(Source material Opens)

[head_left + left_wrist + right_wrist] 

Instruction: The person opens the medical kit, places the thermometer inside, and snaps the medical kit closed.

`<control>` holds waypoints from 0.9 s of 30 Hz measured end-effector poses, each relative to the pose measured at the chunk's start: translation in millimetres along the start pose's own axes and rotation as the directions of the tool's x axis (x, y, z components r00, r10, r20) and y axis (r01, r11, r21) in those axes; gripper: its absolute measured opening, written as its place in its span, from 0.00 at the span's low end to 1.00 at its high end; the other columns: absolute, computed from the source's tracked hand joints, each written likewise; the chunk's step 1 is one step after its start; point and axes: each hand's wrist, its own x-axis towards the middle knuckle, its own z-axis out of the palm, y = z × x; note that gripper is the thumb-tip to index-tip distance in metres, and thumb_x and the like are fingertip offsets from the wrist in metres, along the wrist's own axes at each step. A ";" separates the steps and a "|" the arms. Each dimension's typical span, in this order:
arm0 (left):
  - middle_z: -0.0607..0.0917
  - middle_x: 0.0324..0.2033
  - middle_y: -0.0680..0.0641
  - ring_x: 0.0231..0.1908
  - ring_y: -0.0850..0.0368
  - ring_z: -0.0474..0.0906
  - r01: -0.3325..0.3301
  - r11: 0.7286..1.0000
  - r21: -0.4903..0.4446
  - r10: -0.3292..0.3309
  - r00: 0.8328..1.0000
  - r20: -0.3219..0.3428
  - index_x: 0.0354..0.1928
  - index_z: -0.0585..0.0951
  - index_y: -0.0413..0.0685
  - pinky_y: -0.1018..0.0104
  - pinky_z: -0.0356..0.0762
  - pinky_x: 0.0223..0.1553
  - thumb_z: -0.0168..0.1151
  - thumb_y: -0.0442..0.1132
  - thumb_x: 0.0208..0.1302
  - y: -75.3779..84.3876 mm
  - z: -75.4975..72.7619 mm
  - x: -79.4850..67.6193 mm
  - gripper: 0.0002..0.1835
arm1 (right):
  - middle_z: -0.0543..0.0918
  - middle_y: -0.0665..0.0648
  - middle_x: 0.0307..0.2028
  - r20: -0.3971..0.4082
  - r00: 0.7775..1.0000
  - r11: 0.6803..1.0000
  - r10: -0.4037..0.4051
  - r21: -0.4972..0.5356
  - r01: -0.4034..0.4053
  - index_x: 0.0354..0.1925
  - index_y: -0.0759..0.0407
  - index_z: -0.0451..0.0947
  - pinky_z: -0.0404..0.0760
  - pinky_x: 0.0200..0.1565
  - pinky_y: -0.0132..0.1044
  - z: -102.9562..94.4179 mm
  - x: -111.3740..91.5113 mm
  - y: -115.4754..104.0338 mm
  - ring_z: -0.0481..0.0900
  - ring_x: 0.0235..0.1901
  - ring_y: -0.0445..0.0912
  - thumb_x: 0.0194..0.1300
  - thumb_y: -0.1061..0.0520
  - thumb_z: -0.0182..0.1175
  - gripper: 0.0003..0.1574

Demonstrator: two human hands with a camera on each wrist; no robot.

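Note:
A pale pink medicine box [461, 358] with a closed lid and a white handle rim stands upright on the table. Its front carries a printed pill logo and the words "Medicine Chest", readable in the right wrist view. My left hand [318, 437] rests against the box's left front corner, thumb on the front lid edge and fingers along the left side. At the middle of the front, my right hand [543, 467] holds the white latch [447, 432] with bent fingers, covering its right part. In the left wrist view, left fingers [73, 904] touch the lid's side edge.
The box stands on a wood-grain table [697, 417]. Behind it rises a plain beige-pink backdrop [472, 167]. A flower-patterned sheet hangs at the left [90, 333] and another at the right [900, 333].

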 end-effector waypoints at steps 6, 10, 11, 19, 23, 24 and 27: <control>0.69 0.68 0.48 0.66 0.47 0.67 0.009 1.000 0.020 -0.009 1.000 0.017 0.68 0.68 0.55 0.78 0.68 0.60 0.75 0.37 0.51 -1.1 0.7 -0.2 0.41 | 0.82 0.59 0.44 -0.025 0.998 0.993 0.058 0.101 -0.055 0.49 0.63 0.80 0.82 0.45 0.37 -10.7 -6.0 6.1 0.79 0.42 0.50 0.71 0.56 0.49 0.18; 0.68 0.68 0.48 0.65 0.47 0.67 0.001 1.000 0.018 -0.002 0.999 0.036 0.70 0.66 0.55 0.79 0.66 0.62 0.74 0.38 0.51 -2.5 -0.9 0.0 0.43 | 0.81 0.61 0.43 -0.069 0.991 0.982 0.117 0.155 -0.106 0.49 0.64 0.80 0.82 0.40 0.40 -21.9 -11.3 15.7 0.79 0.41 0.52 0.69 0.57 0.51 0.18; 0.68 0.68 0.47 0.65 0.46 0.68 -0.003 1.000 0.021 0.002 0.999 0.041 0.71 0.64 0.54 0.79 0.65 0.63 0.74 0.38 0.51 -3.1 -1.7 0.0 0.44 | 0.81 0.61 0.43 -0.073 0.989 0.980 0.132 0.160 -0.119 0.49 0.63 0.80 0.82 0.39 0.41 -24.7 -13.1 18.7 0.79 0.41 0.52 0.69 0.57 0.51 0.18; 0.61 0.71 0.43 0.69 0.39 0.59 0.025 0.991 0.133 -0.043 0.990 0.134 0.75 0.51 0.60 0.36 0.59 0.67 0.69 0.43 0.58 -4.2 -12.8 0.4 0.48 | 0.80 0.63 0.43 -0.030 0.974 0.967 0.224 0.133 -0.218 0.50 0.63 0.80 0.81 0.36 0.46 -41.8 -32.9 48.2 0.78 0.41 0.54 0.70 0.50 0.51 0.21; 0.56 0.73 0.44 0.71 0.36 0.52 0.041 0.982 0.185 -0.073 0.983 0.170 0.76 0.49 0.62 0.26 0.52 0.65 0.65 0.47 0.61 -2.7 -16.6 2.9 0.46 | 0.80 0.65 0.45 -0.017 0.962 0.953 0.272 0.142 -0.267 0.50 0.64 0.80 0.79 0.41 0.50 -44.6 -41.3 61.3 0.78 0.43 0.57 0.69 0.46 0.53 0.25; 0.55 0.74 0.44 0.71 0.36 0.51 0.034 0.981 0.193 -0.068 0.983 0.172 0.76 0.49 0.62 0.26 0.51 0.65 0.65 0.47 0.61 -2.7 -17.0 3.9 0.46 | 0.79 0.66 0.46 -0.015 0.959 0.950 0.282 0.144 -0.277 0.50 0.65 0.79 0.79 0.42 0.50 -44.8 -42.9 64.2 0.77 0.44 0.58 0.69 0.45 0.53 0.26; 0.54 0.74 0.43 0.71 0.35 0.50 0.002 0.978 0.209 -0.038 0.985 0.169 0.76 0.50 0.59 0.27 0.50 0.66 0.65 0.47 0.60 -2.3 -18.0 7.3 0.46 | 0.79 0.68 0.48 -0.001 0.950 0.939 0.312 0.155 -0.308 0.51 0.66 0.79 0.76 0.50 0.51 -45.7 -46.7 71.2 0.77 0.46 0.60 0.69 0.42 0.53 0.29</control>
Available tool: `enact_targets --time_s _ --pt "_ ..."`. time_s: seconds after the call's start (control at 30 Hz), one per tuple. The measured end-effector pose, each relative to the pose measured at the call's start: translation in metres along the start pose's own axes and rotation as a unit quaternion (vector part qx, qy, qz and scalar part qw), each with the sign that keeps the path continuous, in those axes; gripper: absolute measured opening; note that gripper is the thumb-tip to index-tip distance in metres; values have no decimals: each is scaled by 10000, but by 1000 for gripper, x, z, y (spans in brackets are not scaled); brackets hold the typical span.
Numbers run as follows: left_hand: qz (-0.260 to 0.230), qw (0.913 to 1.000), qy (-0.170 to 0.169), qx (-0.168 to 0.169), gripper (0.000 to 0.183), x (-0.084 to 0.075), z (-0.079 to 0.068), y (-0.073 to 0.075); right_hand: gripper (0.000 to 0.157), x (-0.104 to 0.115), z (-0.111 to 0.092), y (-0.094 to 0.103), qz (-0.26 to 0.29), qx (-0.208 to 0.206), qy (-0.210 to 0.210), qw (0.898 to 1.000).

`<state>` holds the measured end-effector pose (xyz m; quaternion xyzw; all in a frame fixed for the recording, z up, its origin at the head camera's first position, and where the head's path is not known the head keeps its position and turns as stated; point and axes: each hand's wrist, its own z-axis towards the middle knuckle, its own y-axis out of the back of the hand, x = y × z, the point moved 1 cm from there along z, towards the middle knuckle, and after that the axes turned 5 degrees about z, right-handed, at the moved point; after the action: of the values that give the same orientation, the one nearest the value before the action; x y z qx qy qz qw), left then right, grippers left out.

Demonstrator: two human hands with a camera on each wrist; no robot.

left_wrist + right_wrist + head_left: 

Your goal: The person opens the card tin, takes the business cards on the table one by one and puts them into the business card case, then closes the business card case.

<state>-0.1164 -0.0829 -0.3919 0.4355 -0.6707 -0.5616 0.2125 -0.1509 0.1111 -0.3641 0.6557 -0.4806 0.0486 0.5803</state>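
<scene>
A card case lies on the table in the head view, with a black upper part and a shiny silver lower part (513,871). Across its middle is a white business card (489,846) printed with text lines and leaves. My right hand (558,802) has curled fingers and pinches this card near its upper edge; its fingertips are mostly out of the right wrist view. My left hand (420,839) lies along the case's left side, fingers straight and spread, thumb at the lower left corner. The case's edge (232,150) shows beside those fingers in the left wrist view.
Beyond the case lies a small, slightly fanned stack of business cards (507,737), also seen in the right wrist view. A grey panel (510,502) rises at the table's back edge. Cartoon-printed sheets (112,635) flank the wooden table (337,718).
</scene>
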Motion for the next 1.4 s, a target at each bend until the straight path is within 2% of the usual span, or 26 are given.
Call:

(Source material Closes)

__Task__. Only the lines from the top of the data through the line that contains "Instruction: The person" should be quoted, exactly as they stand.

__Reply__.
[head_left + left_wrist + right_wrist] 

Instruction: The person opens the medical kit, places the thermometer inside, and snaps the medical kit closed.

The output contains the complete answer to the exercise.